#### Your instructions
From the line with "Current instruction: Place" to the line with "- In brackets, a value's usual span", output every line below exactly, both ends included. Skip the pictures.

(Items from a dataset)
#####

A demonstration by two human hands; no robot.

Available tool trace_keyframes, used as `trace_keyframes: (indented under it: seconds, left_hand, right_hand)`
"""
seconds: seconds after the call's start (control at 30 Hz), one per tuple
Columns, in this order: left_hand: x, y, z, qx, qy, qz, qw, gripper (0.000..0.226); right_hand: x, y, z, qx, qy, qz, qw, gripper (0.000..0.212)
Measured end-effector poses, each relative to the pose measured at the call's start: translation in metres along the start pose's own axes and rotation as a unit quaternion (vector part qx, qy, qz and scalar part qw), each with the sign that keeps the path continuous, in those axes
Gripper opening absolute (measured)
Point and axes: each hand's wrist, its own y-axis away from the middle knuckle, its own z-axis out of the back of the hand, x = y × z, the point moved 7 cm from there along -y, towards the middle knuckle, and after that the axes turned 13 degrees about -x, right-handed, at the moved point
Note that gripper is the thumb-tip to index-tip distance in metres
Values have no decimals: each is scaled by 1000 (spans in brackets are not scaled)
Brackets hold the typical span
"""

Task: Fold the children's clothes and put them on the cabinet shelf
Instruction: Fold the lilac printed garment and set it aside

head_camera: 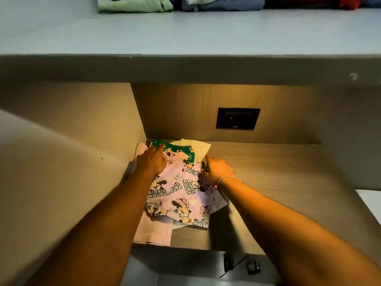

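Observation:
A folded lilac garment with a cartoon mouse print (179, 195) lies on top of a small stack at the left of the wooden cabinet shelf (268, 178). Under it show a plain pink piece (152, 232), a green printed piece (177, 148) and a cream piece (198, 148). My left hand (151, 162) lies flat on the far left part of the printed garment, fingers reaching onto the green one. My right hand (217, 170) has its fingers curled around the garment's right edge.
A dark wall socket (238, 118) sits in the shelf's back panel. Above, a pale surface (185, 34) carries folded green (135, 5), blue (222, 4) and red (350, 2) clothes at its far edge. The cabinet's left wall (82, 131) stands next to the stack. Small dark objects (252, 267) lie below the shelf.

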Motion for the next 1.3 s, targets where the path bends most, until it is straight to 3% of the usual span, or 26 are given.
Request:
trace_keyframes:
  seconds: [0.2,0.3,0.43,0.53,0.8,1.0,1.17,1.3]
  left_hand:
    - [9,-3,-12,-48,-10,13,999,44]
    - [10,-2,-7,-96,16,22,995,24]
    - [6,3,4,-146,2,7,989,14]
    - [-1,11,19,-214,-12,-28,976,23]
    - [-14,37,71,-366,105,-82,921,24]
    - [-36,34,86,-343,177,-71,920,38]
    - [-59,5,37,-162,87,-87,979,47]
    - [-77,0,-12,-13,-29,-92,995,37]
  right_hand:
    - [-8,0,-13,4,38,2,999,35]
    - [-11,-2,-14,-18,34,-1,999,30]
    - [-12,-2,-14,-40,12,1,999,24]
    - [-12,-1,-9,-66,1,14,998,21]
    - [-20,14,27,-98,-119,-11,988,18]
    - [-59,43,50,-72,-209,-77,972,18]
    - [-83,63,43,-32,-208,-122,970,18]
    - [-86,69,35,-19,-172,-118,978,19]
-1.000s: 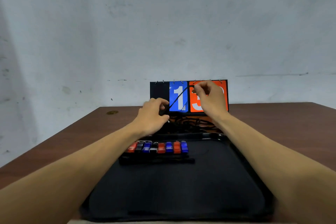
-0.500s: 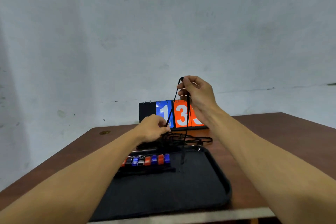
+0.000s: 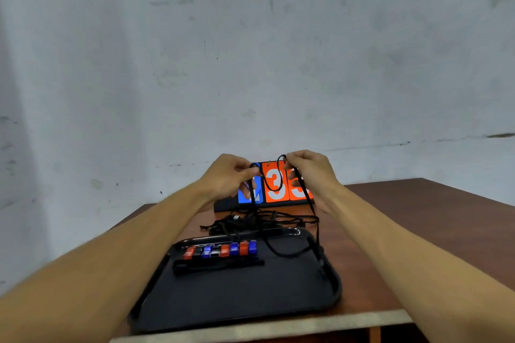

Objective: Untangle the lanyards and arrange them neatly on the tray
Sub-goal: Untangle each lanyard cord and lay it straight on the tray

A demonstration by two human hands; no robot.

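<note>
The cord (image 3: 275, 190) you hold looks like matt black woven cloth. Your tray (image 3: 335, 284) is black plastic, glossy at the rim and duller inside. The clips (image 3: 223, 249) on it are shiny red and blue plastic. The table (image 3: 418, 217) is smooth reddish-brown wood; the wall (image 3: 250, 64) is matt, blotchy paint.

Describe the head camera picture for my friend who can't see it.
The left hand and right hand hold a black lanyard up over a table. A tangle lies behind a black tray holding a row of red and blue clips.
</note>
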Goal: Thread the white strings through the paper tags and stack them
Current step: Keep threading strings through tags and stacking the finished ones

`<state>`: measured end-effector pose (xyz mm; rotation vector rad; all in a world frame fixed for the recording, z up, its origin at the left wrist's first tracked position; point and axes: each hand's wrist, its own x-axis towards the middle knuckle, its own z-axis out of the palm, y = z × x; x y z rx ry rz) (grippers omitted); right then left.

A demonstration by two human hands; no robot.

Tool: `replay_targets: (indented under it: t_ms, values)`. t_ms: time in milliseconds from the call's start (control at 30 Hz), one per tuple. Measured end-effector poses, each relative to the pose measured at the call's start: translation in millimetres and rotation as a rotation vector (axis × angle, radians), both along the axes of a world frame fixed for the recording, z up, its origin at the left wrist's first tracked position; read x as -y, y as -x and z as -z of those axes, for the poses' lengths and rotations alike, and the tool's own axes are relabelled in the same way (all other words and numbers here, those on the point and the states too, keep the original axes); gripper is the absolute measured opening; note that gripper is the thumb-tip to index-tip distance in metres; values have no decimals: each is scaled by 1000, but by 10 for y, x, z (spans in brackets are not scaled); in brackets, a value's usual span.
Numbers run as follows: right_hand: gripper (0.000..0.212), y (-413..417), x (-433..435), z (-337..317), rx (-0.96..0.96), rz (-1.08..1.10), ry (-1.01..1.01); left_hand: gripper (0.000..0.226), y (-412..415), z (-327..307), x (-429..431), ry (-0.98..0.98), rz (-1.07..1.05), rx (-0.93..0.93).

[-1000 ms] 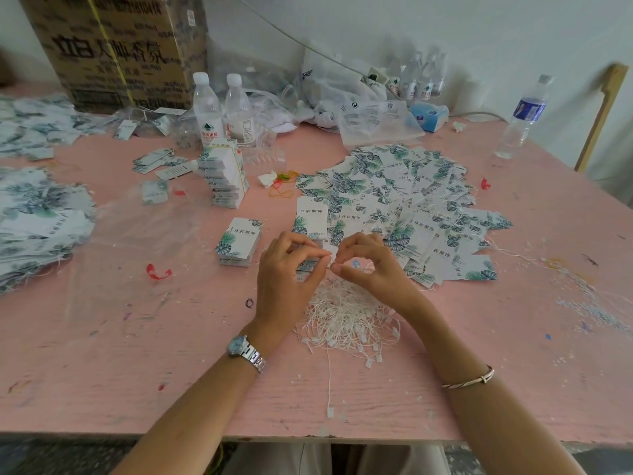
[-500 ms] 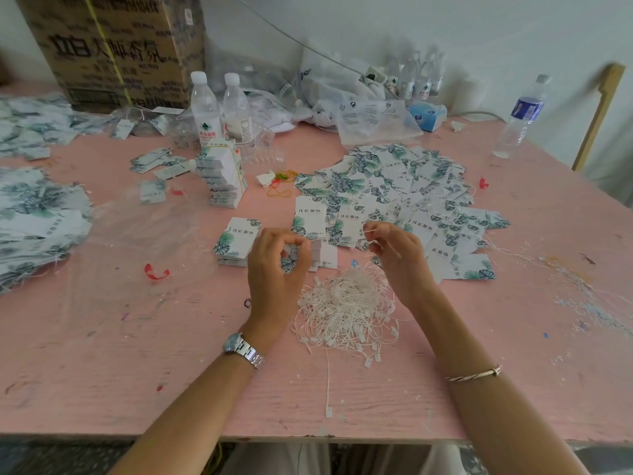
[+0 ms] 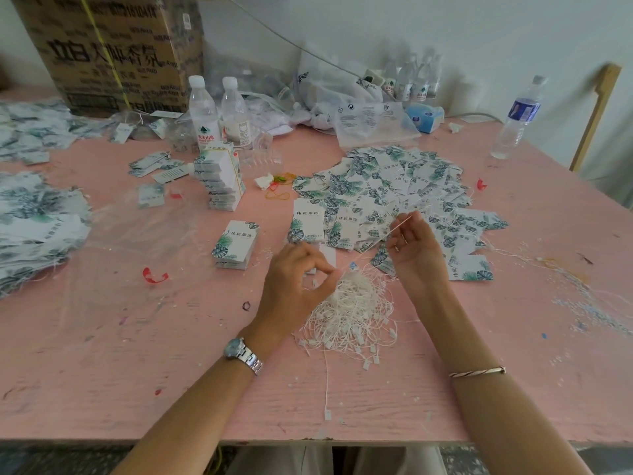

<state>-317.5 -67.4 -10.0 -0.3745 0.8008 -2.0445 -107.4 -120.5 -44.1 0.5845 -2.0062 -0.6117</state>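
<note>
Now in play: one white string (image 3: 363, 250), drawn taut on a slant just above the string heap (image 3: 352, 310), spanning both hands.
Where it sits: lower end right at the heap's top edge, upper end up and to the right of the heap, over the loose tags (image 3: 394, 186).
Risk one: that lower end is touching the heap. I'd judge that a sharp tug would lift neighbouring strings with it and knot the lot.
Risk two: no tag shows plainly in either hand, so the hole is yet to be found. A light pinch could let the tip slip away.
Left hand (image 3: 294, 279): at the heap's upper-left edge, thumb and forefinger pressed together on the string, the other fingers (image 3: 308, 269) loosely curled. What lies under the palm I cannot tell.
Right hand (image 3: 416, 250): above and right of the heap, palm turned up, fingers curled in, pinching the string's upper end, and a short tip pokes out beyond them.
Small tag stack (image 3: 236, 245): left of the heap, squared up.
Tall tag stack (image 3: 222, 180): farther up and left of the heap.
Worktop (image 3: 137, 337): pink, carrying it all.
</note>
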Motion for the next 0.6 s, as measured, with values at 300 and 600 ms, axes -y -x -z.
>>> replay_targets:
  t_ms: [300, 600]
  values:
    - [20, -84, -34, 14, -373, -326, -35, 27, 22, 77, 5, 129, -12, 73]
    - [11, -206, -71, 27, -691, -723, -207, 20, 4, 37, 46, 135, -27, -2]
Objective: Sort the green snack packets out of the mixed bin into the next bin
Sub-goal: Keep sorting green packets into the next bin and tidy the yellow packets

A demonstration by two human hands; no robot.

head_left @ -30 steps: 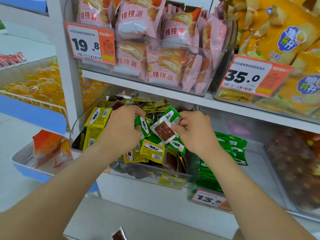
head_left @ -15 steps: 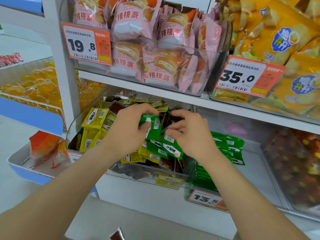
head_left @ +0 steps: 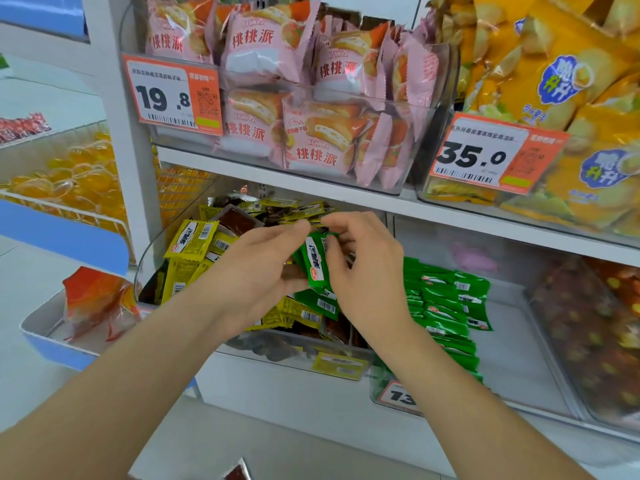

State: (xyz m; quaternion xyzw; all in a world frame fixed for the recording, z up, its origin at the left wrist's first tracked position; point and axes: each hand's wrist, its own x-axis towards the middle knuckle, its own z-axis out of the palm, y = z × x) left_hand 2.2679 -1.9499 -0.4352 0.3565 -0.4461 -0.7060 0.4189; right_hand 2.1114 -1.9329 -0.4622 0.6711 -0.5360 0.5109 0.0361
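Standing by the shelf, I saw both hands meet over the mixed bin (head_left: 149, 258), with a green snack packet (head_left: 316, 263) held upright between them, clear of the heap below. The right hand (head_left: 363, 275) had a narrow, closed grip on it, thumb pressed to the packet's right edge and fingers curled over the top. The left hand (head_left: 256, 268) lay with its fingers stretched out, their tips at the packet's upper end. Whether it truly gripped or only steadied the packet, I could not tell. More green seemed bunched behind the front packet, though how many were there was hidden. Under the hands, yellow packets (head_left: 192, 239) and brown packets (head_left: 239, 220) lay jumbled with a few green ones. The next bin (head_left: 519, 344), just to the right, already held a sloping pile of green packets (head_left: 446, 306). To my eye, such a packet was light, thin and floppy, its film slick enough to slide off a loose pinch. I judged it best taken by a crimped end seal or flat across its middle, and a bundle would need squeezing from both faces so none slipped out on the way across.
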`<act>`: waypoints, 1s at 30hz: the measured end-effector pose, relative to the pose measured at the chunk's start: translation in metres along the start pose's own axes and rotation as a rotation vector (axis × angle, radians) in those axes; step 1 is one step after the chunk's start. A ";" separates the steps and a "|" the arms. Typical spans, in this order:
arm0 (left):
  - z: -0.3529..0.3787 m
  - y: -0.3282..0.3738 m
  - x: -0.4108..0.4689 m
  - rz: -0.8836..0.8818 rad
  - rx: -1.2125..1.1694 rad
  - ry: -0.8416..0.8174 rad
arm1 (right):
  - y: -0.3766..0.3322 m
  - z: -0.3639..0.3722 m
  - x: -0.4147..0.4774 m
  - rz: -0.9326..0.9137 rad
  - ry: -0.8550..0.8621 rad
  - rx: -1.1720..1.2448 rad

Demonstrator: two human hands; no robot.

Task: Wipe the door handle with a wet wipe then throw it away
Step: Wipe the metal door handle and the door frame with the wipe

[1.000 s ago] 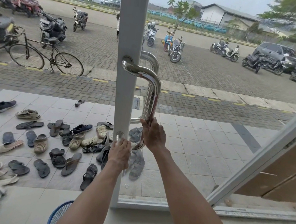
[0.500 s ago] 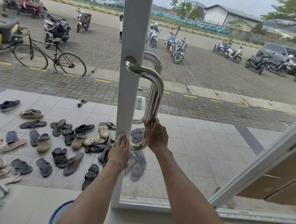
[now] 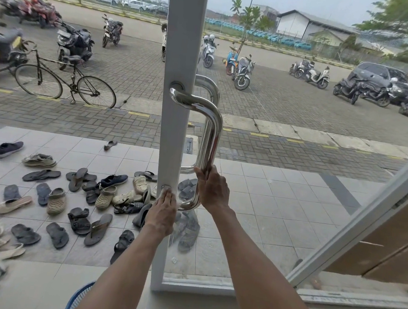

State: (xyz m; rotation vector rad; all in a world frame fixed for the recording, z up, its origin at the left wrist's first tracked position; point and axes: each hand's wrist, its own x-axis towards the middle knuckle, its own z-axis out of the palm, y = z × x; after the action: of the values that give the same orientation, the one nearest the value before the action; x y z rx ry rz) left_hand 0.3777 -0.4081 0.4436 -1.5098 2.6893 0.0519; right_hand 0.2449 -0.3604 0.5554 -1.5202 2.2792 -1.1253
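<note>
A chrome door handle (image 3: 211,135) curves off the white frame (image 3: 184,40) of a glass door at the middle of the view. My right hand (image 3: 213,190) is wrapped around the lower end of its upright bar. My left hand (image 3: 164,210) lies with its fingers pointing up against the frame, fingertips on the handle's lower mount (image 3: 167,189). No wet wipe shows; whatever is under either palm is hidden. A matching outer handle (image 3: 209,85) is visible through the glass.
A blue mesh basket's rim (image 3: 79,301) shows at the bottom edge, left of my left arm. Outside lie several sandals and shoes (image 3: 81,200) on the tiles. A second door leaf (image 3: 366,219) stands open at the right. A bicycle (image 3: 65,83) and motorbikes are parked beyond.
Both hands stay at the lower end of the handle. Only the view has swayed slightly.
</note>
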 end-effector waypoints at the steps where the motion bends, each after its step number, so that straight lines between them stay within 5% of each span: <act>1: -0.002 -0.001 0.002 -0.026 -0.015 -0.005 | 0.000 0.001 0.000 -0.003 -0.001 0.001; 20: -0.007 0.017 0.005 -0.278 -0.618 0.144 | 0.006 0.005 0.004 -0.025 0.018 -0.017; 30: -0.007 0.009 0.003 -0.199 -0.443 0.097 | 0.007 0.005 0.004 -0.016 0.023 -0.017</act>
State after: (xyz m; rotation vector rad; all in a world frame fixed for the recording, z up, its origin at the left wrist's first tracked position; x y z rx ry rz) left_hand 0.3680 -0.4067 0.4508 -1.9321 2.7058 0.6173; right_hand 0.2411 -0.3653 0.5483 -1.5422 2.3010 -1.1370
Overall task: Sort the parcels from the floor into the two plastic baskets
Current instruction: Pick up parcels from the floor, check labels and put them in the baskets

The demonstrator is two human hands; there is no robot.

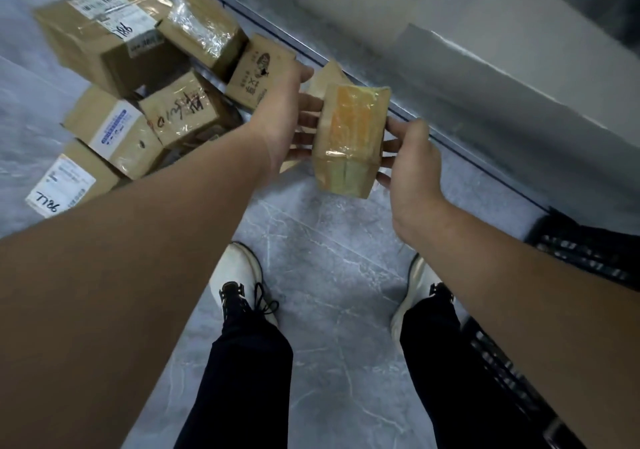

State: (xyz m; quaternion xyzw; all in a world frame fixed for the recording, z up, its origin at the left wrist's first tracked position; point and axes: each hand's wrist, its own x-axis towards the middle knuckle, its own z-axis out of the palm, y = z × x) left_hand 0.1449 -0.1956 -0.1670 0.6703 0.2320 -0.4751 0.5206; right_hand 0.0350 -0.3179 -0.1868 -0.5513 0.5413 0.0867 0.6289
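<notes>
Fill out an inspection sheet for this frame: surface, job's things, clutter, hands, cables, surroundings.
Surface: grey marbled floor.
Job's things: taped parcel held in the air; pile of parcels on the floor at left; black basket at right edge, contents not visible.
Clutter: nothing seen.
Hands: left hand and right hand press the taped parcel between their fingers.
Cables: nothing seen.
Surroundings: pale wall behind; white shoes below.

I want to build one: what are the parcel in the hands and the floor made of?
Parcel: looks like brown cardboard wrapped in glossy clear tape that glints yellowish. Floor: seems polished grey stone or tile, with pale veins.
</notes>
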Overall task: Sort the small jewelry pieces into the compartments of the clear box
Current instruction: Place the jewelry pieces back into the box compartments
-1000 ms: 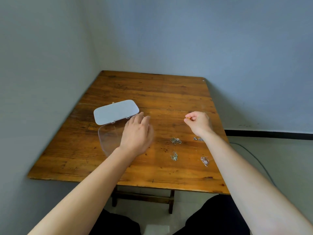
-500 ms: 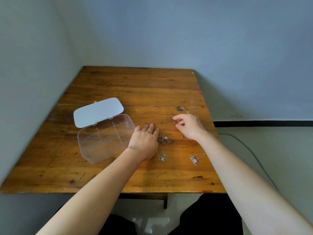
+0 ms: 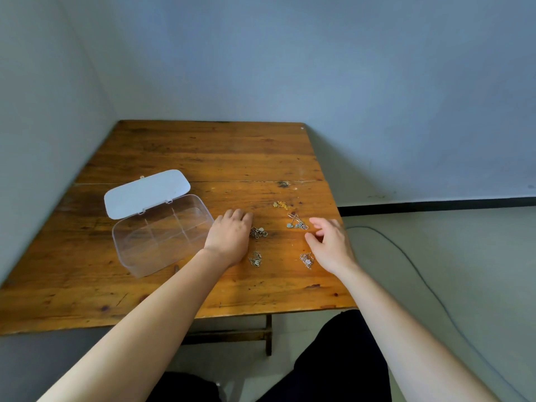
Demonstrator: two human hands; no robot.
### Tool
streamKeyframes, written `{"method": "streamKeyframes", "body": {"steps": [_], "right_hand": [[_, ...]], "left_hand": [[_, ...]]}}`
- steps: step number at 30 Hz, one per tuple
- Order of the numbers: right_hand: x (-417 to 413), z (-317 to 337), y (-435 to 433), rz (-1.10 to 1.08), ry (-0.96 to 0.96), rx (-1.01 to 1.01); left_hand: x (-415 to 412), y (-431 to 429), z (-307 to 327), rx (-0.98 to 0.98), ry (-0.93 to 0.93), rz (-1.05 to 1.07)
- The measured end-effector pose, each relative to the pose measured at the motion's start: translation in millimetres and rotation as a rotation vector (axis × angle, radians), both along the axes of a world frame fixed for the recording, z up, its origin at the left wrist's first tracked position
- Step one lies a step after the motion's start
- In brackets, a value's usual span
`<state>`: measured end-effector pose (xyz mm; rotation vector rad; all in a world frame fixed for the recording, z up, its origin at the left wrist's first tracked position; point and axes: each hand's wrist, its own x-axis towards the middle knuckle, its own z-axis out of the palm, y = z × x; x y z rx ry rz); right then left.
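A wooden desk is set into the corner of two pale walls, and everything of the task is carried on its near half. A clear box is placed on the left part of the desk, its white lid swung open and laid back on the far side. The box is divided into compartments by thin clear walls; nothing can be made out inside them, though small pieces would be hard to see through the plastic.

The left hand is laid palm down on the desk just right of the box, fingers together and stretched flat, with nothing held. The right hand is held above the desk near its right edge, fingers loosely spread and slightly curled, and nothing is gripped in it.

Five small jewelry pieces are scattered between and around the hands. A silver cluster is seen touching or just beside the left fingertips, and a second silver piece lies nearer the front. A chain with a pendant lies just beyond the right fingers, a pale piece beside the right palm, and a gold piece farthest back.
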<state>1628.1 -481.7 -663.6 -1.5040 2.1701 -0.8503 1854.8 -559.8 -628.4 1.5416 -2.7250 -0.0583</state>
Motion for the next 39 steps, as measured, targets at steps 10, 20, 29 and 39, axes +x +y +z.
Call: {"method": "streamKeyframes", "body": {"steps": [10, 20, 29, 39], "right_hand": [[14.6, 7.2, -30.1, 0.007, 0.242, 0.228], [27.8, -2.7, -25.6, -0.023, 0.06, -0.154], [9.2, 19.6, -18.5, 0.019, -0.318, 0.01], [19.1, 41.1, -18.4, -0.074, -1.118, -0.113]], "left_hand": [[-6.1, 6.6, -13.5, 0.201, 0.332, 0.182], [-6.0, 6.8, -12.8, 0.142, 0.592, 0.249], [-6.8, 6.6, 6.0, 0.411, 0.866, 0.359], [25.3, 14.0, 55.4, 1.042, 1.795, 0.42]]}}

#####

#### Result for this exercise
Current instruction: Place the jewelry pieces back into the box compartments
-1000 ms: 
-500 ms: 
+0 ms: 
Demonstrator: two human hands; no robot.
### Tool
streamKeyframes, written `{"method": "streamKeyframes", "body": {"steps": [_], "right_hand": [[_, ...]], "left_hand": [[_, ...]]}}`
- steps: step number at 30 Hz, one per tuple
- Order of the numbers: right_hand: x (-417 to 413), z (-317 to 337), y (-435 to 433), rz (-1.10 to 1.08), ry (-0.96 to 0.96), rx (-1.01 to 1.01); left_hand: x (-415 to 412), y (-431 to 429), z (-307 to 327), rx (-0.98 to 0.98), ry (-0.93 to 0.93), rz (-1.05 to 1.07)
- The measured end-effector pose, each relative to the pose measured at the motion's start: translation in millimetres and rotation as a rotation vector (axis × angle, radians), both along the axes of a world frame fixed for the recording, z up, its origin at the left wrist's first tracked position
- Step one lies a step after the motion's start
- In brackets, a value's usual span

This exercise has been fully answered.